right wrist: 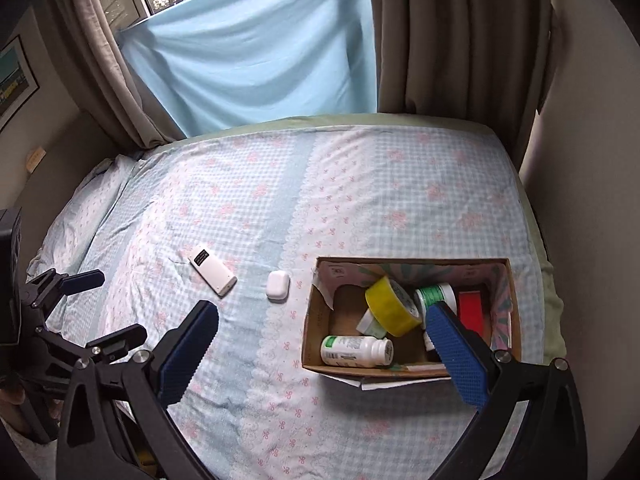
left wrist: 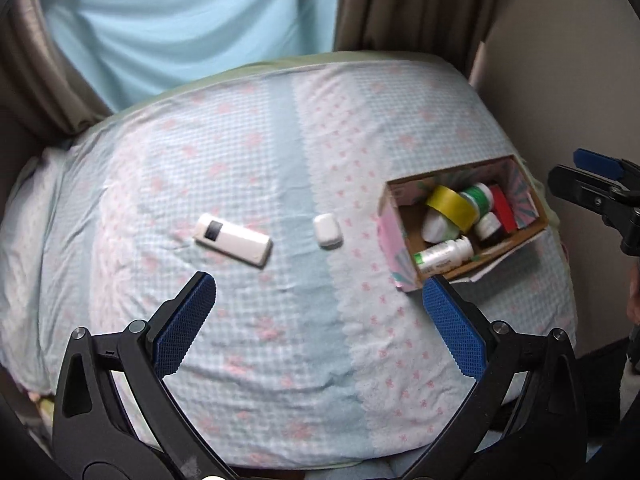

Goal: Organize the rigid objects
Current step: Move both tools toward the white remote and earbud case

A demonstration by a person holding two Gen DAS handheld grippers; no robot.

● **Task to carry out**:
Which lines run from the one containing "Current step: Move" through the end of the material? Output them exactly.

● **Response**:
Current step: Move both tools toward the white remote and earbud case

A demonstration by a person holding two Gen DAS handheld grippers; no robot.

Nothing remains to add to the answer.